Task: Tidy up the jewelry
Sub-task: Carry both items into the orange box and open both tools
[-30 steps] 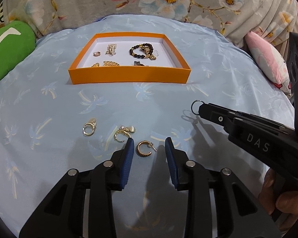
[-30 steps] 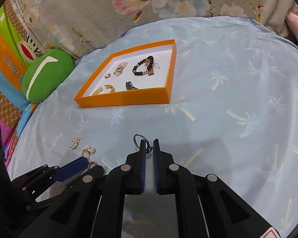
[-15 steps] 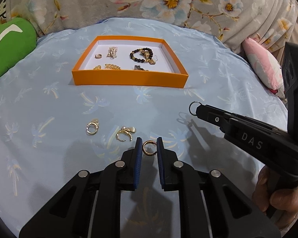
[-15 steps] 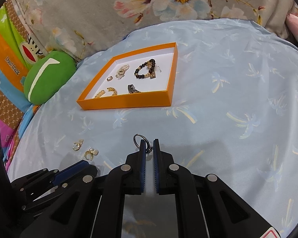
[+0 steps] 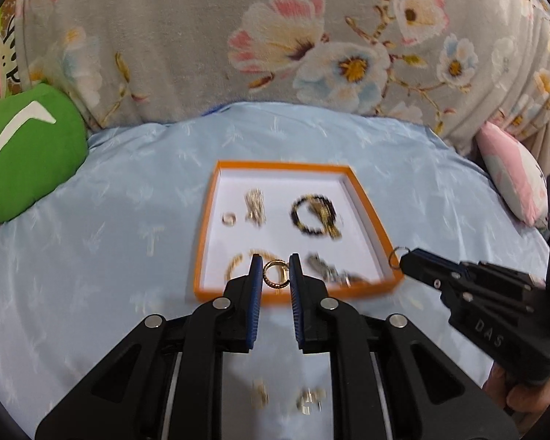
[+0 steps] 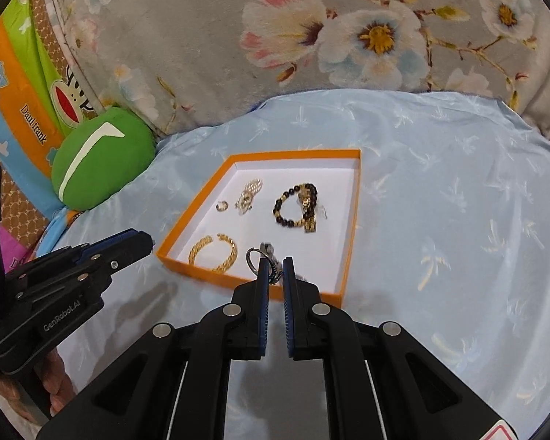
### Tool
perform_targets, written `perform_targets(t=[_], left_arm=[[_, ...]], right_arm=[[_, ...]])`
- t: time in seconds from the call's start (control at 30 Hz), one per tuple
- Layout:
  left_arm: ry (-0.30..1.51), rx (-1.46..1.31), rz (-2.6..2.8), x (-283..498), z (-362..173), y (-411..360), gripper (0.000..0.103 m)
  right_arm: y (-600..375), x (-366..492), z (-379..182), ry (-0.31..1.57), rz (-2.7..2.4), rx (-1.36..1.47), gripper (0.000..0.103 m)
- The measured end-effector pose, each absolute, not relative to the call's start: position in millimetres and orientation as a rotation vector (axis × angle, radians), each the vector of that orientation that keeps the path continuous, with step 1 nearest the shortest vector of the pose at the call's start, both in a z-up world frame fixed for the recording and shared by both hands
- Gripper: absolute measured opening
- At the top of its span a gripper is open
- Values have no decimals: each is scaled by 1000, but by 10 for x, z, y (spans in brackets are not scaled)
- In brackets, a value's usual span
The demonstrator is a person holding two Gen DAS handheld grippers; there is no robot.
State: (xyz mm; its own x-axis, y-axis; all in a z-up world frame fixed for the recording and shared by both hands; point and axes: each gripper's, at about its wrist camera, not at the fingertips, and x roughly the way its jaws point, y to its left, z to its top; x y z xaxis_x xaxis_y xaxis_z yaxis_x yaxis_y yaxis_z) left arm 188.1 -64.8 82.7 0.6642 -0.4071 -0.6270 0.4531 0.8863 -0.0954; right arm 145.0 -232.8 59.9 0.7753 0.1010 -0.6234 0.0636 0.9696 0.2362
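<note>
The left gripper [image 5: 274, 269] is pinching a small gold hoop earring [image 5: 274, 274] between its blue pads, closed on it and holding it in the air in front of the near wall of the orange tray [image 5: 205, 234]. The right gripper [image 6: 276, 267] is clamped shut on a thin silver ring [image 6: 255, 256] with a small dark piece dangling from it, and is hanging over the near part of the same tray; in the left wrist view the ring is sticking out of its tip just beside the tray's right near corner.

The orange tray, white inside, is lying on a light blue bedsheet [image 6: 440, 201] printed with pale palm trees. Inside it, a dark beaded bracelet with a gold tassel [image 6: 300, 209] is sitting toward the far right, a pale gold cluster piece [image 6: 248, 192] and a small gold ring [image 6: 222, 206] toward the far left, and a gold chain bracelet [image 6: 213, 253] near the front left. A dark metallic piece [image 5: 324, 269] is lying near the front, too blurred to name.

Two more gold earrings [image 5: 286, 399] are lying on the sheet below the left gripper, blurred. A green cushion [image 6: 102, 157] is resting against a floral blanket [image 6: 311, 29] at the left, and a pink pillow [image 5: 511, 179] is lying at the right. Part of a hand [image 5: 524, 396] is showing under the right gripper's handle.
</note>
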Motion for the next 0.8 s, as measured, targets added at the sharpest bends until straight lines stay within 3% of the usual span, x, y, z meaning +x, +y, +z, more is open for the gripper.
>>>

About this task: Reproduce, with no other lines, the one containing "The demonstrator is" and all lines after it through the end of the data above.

Answer box:
The demonstrator is a person holding two Gen DAS handheld grippers; there is no robot.
State: (xyz mm; its own x-axis, y-axis; all in a z-up world frame fixed for the recording and shared by both hands; point and axes: each gripper's, at about its wrist camera, not at the fingertips, and x roughly the way its jaws point, y to its left, z to its top; x y z xaxis_x xaxis_y xaxis_z yaxis_x yaxis_y yaxis_z) left arm 188.1 -64.8 82.7 0.6642 -0.4071 -0.6270 0.4531 0.8863 -0.0954; right arm 145.0 -232.8 59.9 0.7753 0.1010 -0.6234 0.0636 0.9696 0.2362
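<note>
The left gripper [image 5: 274, 269] is pinching a small gold hoop earring [image 5: 274, 274] between its blue pads, closed on it and holding it in the air in front of the near wall of the orange tray [image 5: 205, 234]. The right gripper [image 6: 276, 267] is clamped shut on a thin silver ring [image 6: 255, 256] with a small dark piece dangling from it, and is hanging over the near part of the same tray; in the left wrist view the ring is sticking out of its tip just beside the tray's right near corner.

The orange tray, white inside, is lying on a light blue bedsheet [image 6: 440, 201] printed with pale palm trees. Inside it, a dark beaded bracelet with a gold tassel [image 6: 300, 209] is sitting toward the far right, a pale gold cluster piece [image 6: 248, 192] and a small gold ring [image 6: 222, 206] toward the far left, and a gold chain bracelet [image 6: 213, 253] near the front left. A dark metallic piece [image 5: 324, 269] is lying near the front, too blurred to name.

Two more gold earrings [image 5: 286, 399] are lying on the sheet below the left gripper, blurred. A green cushion [image 6: 102, 157] is resting against a floral blanket [image 6: 311, 29] at the left, and a pink pillow [image 5: 511, 179] is lying at the right. Part of a hand [image 5: 524, 396] is showing under the right gripper's handle.
</note>
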Motion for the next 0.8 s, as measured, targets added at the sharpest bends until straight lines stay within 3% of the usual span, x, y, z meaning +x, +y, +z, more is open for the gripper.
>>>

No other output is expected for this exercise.